Thursday, September 23, 2021

When he's right

He's almost right.  There's been a surge of people running over to various New Prolife Catholic social media sites to see if anything is being talked about regarding, you know, life.  Any mention of the innocents killed by a drone strike?  Deporting immigrants from Texas?  Assault on abortion restrictions by the Left?  Anything?  Bueller?  

Well, no.  I, too, decided to keep looking, just to be fair.  I said here that I couldn't resist looking at their reaction to the drone strike that killed ten civilians.  That's because I remember vividly the outrage by many NPL Catholics over such things back in the days of Bush and Obama.  Certainly they'd at least be consistent and call this out, even if they avoided blaming their guy in the White House.

Nope.  Still not one.  No mention at all really.  Lots of praise for the Biden press secretary.  The unvaccinated are baby killing scum as always.  And apparently Patrick Coffin sucks because of course he does.  I don't know much of Coffin, but he's definitely someone they don't care for. 

The best, FWIW, was this little gem: 


The story he links to is at this leftwing rag disguised as a religious news service.  Ah, it reminds me of those warm and fuzzy days of old when Mark Shea said it was only reactionary rad trads who were so wicked and evil (and sinful) as to say who should or shouldn't be in the Catholic faith.  

Anyhoo, on the subject of Mark, it's Mark who I'm talking about in my blog title.  In vainly looking about at the various NPL Catholics speaking to the suffering of the [inconvenient] innocents, I saw an interesting piece he wrote.  Now I give Mark a lot of criticism here, and rightly so I think.  But in this case, he's almost right.  Though at the same time, he also gives away how easy it is to fall victim to the same problem he condemns.

The gist is that Raiders of the Lost Ark is a great movie, and the argument that Indiana Jones contributed nothing to the story is wrong.  That argument, so says Mark, is indicative of the Internet era's desire to tear everything apart and view everything as a puzzle to be solved or, worse,  failure to be condemned.  You know, as opposed to just watching a movie and enjoying it. 

A couple things.  First, this actually began, apart from the realm of professional film critics, long before the Internet.  Blame the proliferation of VCRs back in the 1980s.  I tell my sons it's impossible to understand what going to a movie was like when you imagined that would be the last time you had a chance to see the movie.  The last chance for many years at least.  

Once VCRs came by, you knew you would be able to see the movie as soon as you wanted.  And you could see it over and over again.  And you could begin seeing the mistakes, goofs, gaffes and a hundred other things you missed when you could only see a film a handful of times, if that many, in theaters.  That gave birth to the 'watch the movie for the mistakes' trend which, eventually, morphed into the 'see a movie in a combative way to find the problems and attack' approach.  

But it's not just movies.  I fear the Internet did that to a host of things courtesy of generations pretty low on the accomplishment ladder.  The Internet became a vehicle for not just seeing every movie as a chance to say 'gotcha', but as a chance to see everything that way.  I do believe the 1619 Project would never make it out of the trash can before now.  Not that stupid things haven't been published over the ages.  But never to the acclaims and accolades of so many who should know better.  There's just something the Internet feeds us in terms of rejoicing over the failings and sins of - everyone else.  The same goes for the modern iconoclasm and eradication of our heritage. 

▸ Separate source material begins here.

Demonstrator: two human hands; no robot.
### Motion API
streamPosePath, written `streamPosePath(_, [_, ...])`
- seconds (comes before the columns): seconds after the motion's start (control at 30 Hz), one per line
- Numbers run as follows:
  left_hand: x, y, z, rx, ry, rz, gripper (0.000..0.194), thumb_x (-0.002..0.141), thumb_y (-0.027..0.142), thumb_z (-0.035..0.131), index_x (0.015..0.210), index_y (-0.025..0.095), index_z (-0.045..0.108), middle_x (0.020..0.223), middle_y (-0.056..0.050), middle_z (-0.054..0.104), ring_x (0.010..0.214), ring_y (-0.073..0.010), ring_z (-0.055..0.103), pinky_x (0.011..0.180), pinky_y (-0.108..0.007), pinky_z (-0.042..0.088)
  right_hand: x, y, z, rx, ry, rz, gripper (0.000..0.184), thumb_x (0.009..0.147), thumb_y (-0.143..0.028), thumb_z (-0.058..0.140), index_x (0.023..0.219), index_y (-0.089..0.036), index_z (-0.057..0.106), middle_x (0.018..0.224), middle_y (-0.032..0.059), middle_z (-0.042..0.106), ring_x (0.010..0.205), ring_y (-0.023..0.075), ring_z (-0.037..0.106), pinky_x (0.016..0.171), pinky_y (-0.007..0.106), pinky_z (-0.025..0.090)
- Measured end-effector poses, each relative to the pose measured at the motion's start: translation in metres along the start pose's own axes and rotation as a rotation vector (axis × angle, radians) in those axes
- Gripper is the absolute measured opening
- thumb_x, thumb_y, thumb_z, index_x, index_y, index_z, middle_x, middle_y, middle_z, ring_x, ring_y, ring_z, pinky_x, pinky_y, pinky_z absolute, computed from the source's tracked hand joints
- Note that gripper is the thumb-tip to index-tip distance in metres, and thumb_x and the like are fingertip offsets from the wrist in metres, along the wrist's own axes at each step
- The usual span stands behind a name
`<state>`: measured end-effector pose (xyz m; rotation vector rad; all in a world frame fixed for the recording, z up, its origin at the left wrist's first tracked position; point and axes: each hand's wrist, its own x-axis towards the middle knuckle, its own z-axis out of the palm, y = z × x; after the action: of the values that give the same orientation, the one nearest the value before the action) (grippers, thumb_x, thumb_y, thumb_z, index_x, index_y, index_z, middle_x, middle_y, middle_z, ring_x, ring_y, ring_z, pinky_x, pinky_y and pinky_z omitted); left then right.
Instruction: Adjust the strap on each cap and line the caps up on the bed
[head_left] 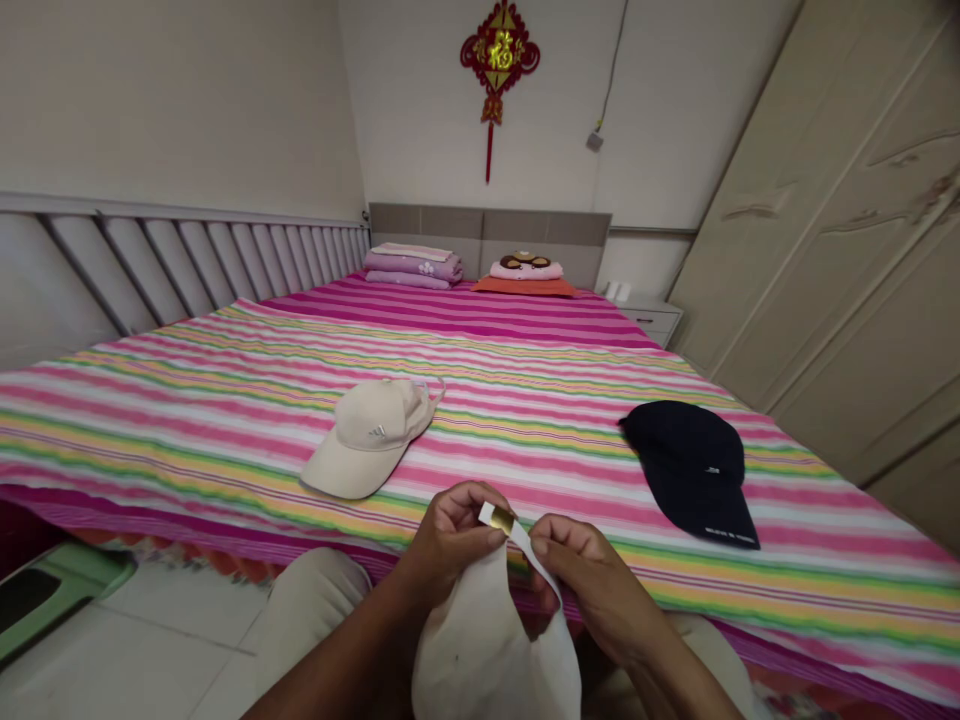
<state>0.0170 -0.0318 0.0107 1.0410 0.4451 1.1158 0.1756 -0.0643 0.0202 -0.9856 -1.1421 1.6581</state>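
Observation:
A white cap (480,640) hangs in front of me, between my knees. My left hand (450,540) pinches the cap's back strap by its small brass buckle (501,520). The white strap (534,560) runs to my right hand (592,580), whose fingers are closed on it. A beige cap (371,435) lies on the striped bed (225,400) ahead to the left, brim toward me. To the right on the bed rests a dark navy cap (694,465), also brim forward.
Folded purple bedding (412,265) and a pink pillow (526,270) sit by the headboard. A nightstand (649,315) and a tall wardrobe (840,250) stand on the right. A green stool (52,590) is on the floor at left. A red ornament (499,55) hangs on the wall.

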Motion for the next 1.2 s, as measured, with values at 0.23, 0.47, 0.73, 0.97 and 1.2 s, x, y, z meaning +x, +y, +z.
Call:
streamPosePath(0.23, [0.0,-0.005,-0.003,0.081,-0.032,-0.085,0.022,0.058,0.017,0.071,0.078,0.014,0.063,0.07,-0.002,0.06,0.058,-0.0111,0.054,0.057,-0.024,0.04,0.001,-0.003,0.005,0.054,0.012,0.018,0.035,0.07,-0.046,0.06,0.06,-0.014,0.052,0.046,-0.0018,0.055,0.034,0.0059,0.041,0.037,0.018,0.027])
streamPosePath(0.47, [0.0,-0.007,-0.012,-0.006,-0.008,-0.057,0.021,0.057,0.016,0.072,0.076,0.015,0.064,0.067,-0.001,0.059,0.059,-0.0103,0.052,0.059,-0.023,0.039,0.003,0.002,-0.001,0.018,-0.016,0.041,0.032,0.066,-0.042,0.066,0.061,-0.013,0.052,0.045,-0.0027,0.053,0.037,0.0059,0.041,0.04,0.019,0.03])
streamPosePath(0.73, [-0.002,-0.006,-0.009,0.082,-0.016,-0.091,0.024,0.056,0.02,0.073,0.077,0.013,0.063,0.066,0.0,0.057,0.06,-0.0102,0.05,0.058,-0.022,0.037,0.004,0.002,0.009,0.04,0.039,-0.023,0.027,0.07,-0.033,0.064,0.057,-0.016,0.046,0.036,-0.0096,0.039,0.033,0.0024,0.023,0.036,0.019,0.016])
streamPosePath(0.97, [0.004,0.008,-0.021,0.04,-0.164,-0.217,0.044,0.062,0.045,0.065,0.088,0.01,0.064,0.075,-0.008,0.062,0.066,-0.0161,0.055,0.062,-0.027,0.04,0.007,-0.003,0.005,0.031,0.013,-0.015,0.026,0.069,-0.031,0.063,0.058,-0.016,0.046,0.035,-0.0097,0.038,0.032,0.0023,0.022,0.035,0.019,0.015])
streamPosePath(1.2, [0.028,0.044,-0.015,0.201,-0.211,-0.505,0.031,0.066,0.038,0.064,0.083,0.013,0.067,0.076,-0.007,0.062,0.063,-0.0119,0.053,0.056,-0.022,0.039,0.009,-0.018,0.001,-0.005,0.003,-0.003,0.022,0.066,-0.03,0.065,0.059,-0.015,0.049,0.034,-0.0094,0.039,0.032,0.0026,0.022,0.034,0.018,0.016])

The second point is that with Raiders, the criticism Mark addresses isn't the big problem now.  I saw that criticism Mark mentions decades ago.  Certainly by the mid-00s.  Along with the false claim of the Ark being a McGuffin (now that McGuffin simply means plot device), the idea that Jones was irrelevant was being argued when I first began visiting blogs and social media. 

Today, that isn't the main beef, especially among younger critics.  The big beef today is that Raiders is another prime example of white racist imperialist film making - as are all films made by white Europeans and Americans'.  In this case, typical white hero steps in to save the day, while going into non-Western cultures, wrecking them, killing a bunch of swarthy types, and stealing their artifacts (just like real Western archeologists).  One review I read even pointed out that, except for a few Nazis here and there, most of those Jones personally kills are non-white.  We won't even get into John Rhys Davies racist culturally appropriating portrayal of an Egyptian Archeologist.  

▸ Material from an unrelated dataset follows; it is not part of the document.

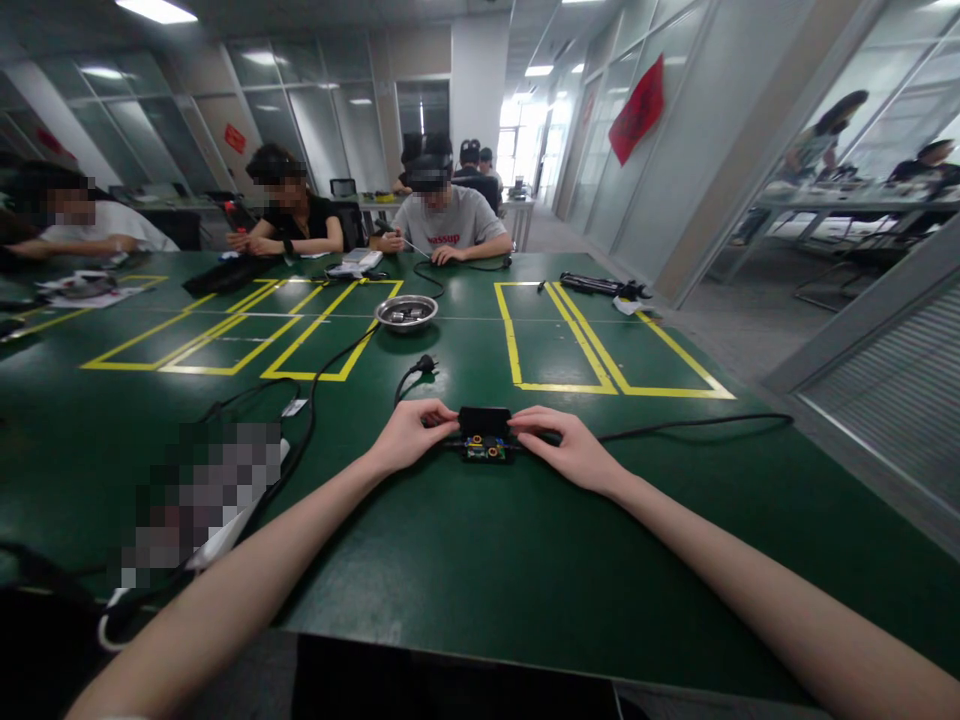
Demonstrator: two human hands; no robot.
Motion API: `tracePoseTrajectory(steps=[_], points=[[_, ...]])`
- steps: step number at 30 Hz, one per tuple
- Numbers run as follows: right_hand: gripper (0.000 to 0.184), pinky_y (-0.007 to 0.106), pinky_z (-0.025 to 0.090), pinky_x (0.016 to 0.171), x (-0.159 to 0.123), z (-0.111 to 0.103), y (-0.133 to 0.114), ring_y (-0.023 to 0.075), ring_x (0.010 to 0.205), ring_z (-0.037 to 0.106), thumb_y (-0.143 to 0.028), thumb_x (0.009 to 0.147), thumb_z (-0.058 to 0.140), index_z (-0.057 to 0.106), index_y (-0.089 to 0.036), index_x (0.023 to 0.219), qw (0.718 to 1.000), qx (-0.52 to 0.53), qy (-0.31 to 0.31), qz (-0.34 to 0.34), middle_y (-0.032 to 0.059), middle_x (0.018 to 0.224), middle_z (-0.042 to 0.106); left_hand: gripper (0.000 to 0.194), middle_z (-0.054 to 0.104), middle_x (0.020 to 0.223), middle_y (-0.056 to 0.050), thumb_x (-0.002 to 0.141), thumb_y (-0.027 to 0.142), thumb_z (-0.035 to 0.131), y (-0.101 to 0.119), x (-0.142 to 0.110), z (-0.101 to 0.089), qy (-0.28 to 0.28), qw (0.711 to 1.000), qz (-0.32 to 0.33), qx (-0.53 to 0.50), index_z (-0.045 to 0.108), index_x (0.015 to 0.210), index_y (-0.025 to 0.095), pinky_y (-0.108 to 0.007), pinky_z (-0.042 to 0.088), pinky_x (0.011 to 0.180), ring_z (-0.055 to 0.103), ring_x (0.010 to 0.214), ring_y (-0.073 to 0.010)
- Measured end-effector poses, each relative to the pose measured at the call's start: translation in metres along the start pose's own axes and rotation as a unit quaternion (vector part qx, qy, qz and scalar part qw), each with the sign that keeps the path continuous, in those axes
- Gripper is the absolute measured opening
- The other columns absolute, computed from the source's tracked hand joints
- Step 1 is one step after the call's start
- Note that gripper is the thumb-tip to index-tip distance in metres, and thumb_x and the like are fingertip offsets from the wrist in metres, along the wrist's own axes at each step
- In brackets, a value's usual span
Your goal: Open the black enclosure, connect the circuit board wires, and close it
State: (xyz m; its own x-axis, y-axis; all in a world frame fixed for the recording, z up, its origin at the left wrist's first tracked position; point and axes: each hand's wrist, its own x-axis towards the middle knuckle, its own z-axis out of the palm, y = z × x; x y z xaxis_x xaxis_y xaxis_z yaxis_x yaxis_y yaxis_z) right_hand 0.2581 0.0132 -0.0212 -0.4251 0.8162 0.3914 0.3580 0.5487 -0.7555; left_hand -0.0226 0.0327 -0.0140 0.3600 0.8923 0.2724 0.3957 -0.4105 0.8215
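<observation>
A small black power adapter (484, 421) lies on the green table (480, 560) with its case open, showing a circuit board (484, 450) at its near side. My left hand (411, 433) pinches its left end. My right hand (568, 447) grips its right end, fingers curled over it. A black cable (697, 424) runs from the adapter to the right. Another black cable with a plug (425, 364) curves away behind it.
A metal bowl (406, 312) with small parts stands farther back. Yellow tape rectangles (570, 340) mark the table. A white power strip (225, 530) and black cables lie at the left. Three people sit at the far side; a black tool (600, 286) lies at the back right.
</observation>
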Motion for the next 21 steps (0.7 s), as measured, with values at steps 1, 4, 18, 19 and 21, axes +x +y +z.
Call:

These  are the big criticisms of the day, and tend to follow just the kind of thinking Mark embraces.  Thinking made possible by the same Internet Mark sees as the problem.  In fact, if you read his article carefully - and in this rarest of cases, I suggest you do - you see Mark lets a little of that tendency he's embraced out of the bag.

He says the ending of the movie, with the Ark being tucked away by the United States, is symbolic of the US crushing other cultures instead of studying them.  No.  Not ever before now would I, or anyone I knew, have seen the ending that way.  People may see it that way in the last few years, following with the 1619 Project mentality.  But traditionally, it was symbolic of our governmental bureaucracies and their corruption and willingness to roll over those with legitimate issues.  That's back when liberalism was all about how bad and inept and untrustworthy our government was.  

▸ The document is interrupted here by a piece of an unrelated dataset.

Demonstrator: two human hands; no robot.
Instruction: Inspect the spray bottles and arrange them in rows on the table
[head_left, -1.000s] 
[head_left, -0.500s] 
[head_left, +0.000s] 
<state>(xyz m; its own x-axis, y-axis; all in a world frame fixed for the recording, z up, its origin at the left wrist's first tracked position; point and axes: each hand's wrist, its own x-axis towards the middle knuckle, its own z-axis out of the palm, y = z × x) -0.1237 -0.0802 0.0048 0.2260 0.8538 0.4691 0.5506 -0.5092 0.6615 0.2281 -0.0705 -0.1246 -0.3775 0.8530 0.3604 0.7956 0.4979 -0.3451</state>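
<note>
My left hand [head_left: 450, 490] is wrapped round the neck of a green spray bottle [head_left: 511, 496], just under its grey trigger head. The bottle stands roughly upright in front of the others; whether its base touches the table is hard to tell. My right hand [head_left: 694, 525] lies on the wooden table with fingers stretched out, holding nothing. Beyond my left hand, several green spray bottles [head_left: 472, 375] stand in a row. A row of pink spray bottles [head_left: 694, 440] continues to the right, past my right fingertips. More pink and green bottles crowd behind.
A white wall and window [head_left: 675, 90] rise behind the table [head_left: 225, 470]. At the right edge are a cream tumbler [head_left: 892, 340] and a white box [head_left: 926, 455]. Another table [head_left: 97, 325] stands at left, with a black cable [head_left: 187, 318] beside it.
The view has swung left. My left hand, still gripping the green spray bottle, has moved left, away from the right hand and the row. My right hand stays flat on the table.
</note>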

Mark's take that it shows the US crushing cultures is new.  I've not heard that until recently.  It comes with the rest of the Internet driven narrative that all whites in America and Europe were at their core racist.  Everything they did was racist. Everything they produced was racist.  And the sum contributions of the West and America is just that, the erasing and eradication of all other (beautiful) cultures.  

See how easy it is?  Mark see the problem and nails it.  He misses a little of the roots of the problem, but still gets how the Internet feeds these unhealthy trends of 'I tear down, ergo I am' that the Internet seems to encourage.  But then, without realizing it, he repeats narratives and premises that never would have made any progress in sane minds before today, and still wouldn't, were it not for the very thing Mark sees as a problem.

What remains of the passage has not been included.